PCI DSS is a set of technical and operational requirements designed to maximise cardholder data protection. The standard has been put forth and is periodically updated by the credit card networks, the most notorious of which are Visa, MasterCard and American Express.

The Payment Card Industry Security Standards Council (PCI SSC) is the official regulatory institution that enforces the best-practice guidelines for securing e-commerce and PCI compliance.

Twispay is a PCI-DSS Level 1 Payment Service Provider.
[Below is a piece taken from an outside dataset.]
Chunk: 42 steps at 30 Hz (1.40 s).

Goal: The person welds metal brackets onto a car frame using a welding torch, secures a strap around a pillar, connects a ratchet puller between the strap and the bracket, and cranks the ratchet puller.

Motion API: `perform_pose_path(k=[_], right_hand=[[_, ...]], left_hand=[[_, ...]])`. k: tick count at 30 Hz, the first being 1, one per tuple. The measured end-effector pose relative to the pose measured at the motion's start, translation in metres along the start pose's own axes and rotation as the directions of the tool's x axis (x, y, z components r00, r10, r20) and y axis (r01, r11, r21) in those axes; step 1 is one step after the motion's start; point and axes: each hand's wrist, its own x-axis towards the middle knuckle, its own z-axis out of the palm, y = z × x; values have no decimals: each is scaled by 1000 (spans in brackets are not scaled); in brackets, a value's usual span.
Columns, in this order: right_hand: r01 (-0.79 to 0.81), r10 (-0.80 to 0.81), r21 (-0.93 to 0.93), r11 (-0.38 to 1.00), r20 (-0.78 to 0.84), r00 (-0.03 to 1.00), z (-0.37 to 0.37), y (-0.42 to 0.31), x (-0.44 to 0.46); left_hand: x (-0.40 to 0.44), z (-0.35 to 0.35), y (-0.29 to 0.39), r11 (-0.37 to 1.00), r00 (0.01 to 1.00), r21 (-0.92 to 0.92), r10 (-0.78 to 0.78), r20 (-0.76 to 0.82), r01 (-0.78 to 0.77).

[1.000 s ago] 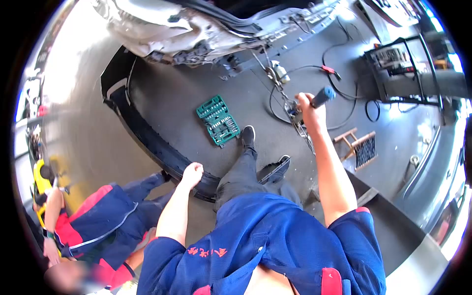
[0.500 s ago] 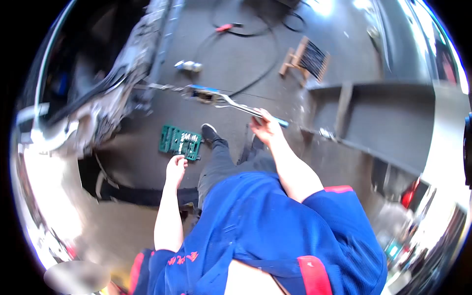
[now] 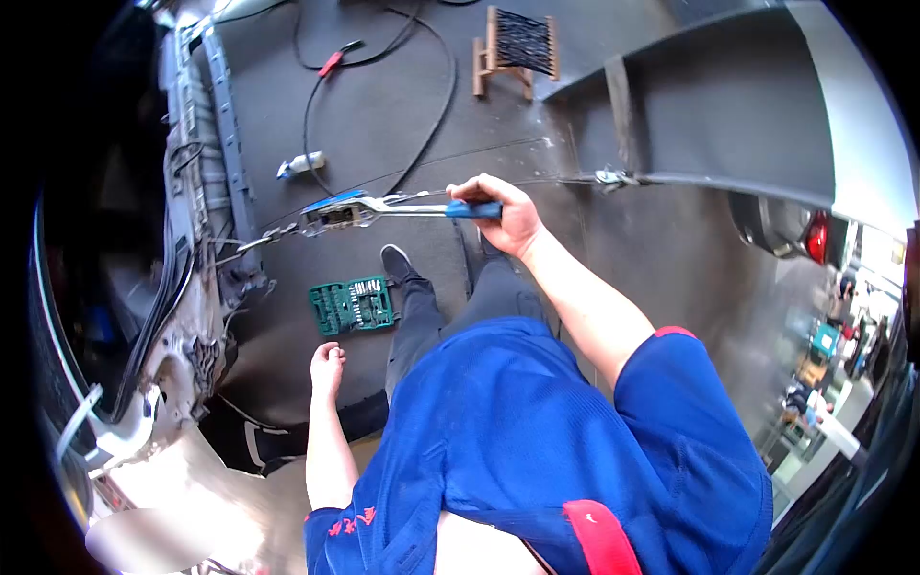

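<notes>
My right hand is closed round the blue grip of a hand cable puller's long metal lever. The cable puller hangs in a taut line above the floor, its hook and chain running left to the stripped car body. On the other side, a cable runs right to a metal fitting by a grey panel. My left hand hangs low with its fingers curled, and nothing shows in it. Just beyond it, an open green socket set case lies on the floor.
A small wooden folding stool stands at the back. A black cable with a red clamp loops over the floor near a white bottle. To the right are a large grey panel and a red tail light.
My right hand has shifted from the lever's shaft onto its blue grip, and the lever lies more level. My left hand has dropped slightly. The whole view has turned.
</notes>
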Motion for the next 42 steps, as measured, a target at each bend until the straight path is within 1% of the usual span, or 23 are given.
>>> perform_pose_path(k=[1, 2, 4, 5, 7, 12, 15, 16, 17, 19, 20, 21, 26, 29, 31, 33, 35, 36, 37, 39, 40, 41, 42], right_hand=[[5, 7, -180, 984, 69, 998, 15, -6, -4], [112, -82, -220, 969, 142, 986, 34, -10, -3], [227, -186, -155, 961, 239, 953, 54, -9, 0], [212, -152, -310, 927, 205, 967, 62, -11, -3], [304, -146, -448, 841, 353, 924, 81, -11, -6], [453, -64, -652, 608, 529, 846, 126, 1, -16], [611, 130, -668, 425, 713, 689, 180, 8, -7], [715, 124, -587, 380, 798, 590, 201, 17, 0], [761, 104, -560, 329, 822, 560, 218, 26, 5], [629, 149, -714, 306, 689, 709, 245, 36, 14], [632, 73, -705, 322, 684, 725, 259, 48, 20], [535, 85, -769, 349, 594, 800, 278, 55, 23], [510, 197, -790, 339, 590, 783, 327, 108, 51], [455, 197, -850, 265, 509, 838, 353, 132, 62], [502, 187, -840, 207, 538, 822, 357, 142, 82], [519, 177, -842, 144, 538, 824, 368, 147, 92], [516, 168, -846, 133, 532, 830, 372, 152, 104], [520, 165, -846, 114, 533, 830, 374, 154, 109], [523, 159, -847, 93, 531, 832, 376, 153, 114], [529, 141, -843, 92, 537, 832, 378, 150, 116], [490, 123, -849, 197, 518, 847, 376, 145, 118], [448, 111, -842, 301, 498, 860, 372, 139, 121], [423, 141, -836, 350, 493, 858, 362, 126, 125]], left_hand=[[-1, -2, -5, 1000, 1000, -22, -11, -29, 11], [-2, 0, -8, 997, 1000, -80, 3, -15, -4], [-7, 0, -14, 993, 998, -107, 43, -34, -46], [-11, 5, -19, 995, 997, -82, 58, -49, -62], [-16, 11, -25, 991, 994, 106, 83, -65, -76], [-29, 29, -35, 991, 996, -125, -53, -72, 44], [-39, 39, -60, 983, 993, -165, -89, -80, 75], [-41, 41, -67, 982, 992, -176, -90, -90, 73], [-42, 43, -71, 978, 991, -198, -92, -99, 71], [-53, 45, -85, 959, 983, -276, -113, -142, 70], [-62, 45, -92, 954, 982, -289, -124, -142, 78], [-69, 47, -95, 918, 975, -384, -163, -148, 95], [-89, 76, -140, 792, 935, -586, -316, -159, 168], [-94, 88, -163, 807, 926, -552, -344, -153, 209], [-93, 80, -163, 817, 926, -549, -327, -186, 178], [-92, 45, -136, 857, 910, -508, -140, -390, -85], [-95, -20, -81, 858, 701, -352, 14, -713, -375], [-112, -71, -31, 932, 511, -4, 196, -837, -363], [-127, -119, 10, 894, 353, 145, 311, -883, -424], [-155, -204, 77, 720, -61, 602, 623, -780, -345], [-166, -239, 103, 643, -222, 723, 689, -690, -254], [-171, -268, 127, 612, -331, 745, 668, -666, -265], [-168, -301, 137, 583, -413, 797, 695, -589, -157]])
You are in good hands.

Do I Need to Be Compliant?

The short answer is YES. Every merchant that accepts online credit-card payments is required to be PCI-DSS compliant.
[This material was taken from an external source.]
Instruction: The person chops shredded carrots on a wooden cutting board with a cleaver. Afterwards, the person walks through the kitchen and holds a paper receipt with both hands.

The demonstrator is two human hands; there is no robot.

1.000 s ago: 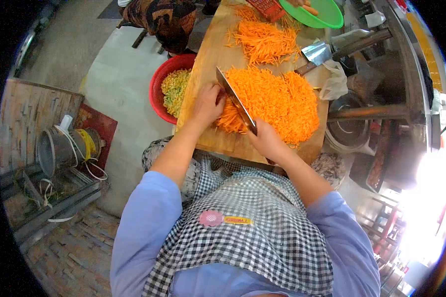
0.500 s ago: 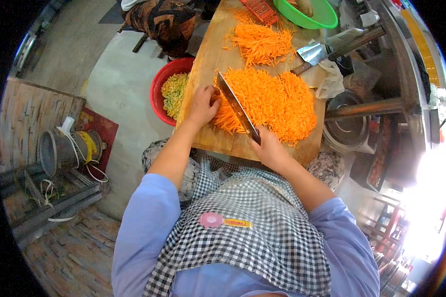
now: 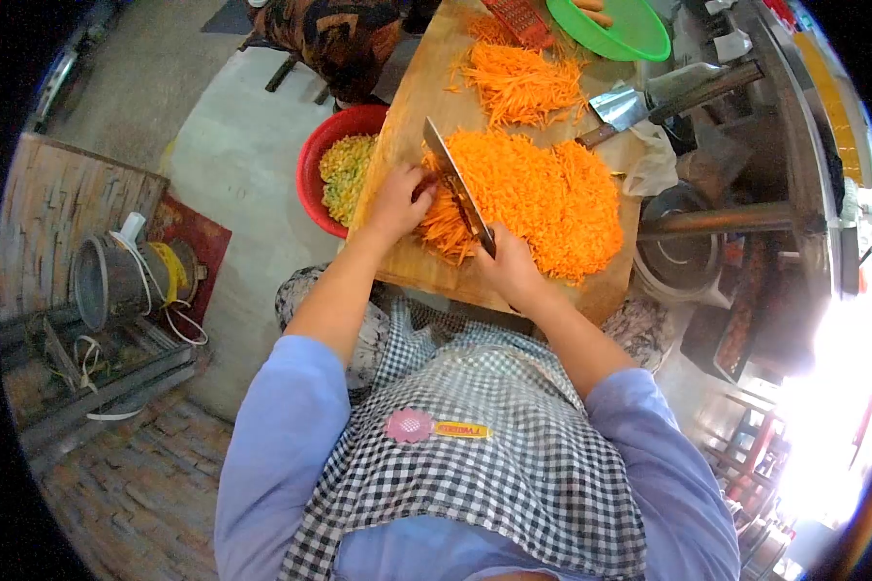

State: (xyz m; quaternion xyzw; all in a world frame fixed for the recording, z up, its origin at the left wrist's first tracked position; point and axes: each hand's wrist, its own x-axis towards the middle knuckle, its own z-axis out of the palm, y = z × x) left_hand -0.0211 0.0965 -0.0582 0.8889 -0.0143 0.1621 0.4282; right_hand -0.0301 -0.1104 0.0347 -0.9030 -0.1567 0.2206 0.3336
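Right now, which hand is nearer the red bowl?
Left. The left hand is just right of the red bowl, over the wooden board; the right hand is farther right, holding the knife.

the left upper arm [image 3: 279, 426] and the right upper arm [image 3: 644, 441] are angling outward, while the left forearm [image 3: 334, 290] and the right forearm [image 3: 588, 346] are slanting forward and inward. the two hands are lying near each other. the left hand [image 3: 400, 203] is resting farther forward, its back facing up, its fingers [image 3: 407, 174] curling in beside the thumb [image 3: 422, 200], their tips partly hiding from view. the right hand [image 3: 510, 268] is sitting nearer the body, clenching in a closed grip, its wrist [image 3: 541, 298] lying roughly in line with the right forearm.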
Even though Twispay will be in charge of collecting, processing, and storing encrypted cardholder data, you must still complete a few PCI-DSS compliance measures.

The great news is that, for an annual online transaction volume that does not exceed 6 million transactions, you can ensure compliance by filling out a simple self-assessment questionnaire (SAQ), and allowing Twispay to handle everything else.

The Best and Quickest Solution?

It is called iFrame. The latest updates to the PCI DSS standards clearly state that using an iFrame results in minimum PCI requirements on the part of the merchant. Here's a key section of the document:

“At present, a merchant implementing an e-commerce solution that uses iFrames to load all payment content from a PCI-DSS compliant service provider may be eligible to assess its PCI compliance using a reduced list of controls identified in SAQ A, the smallest possible subset of PCI-DSS requirements, because most of the PCI DSS requirements are outsourced to the Payment Service Provider (PSP).”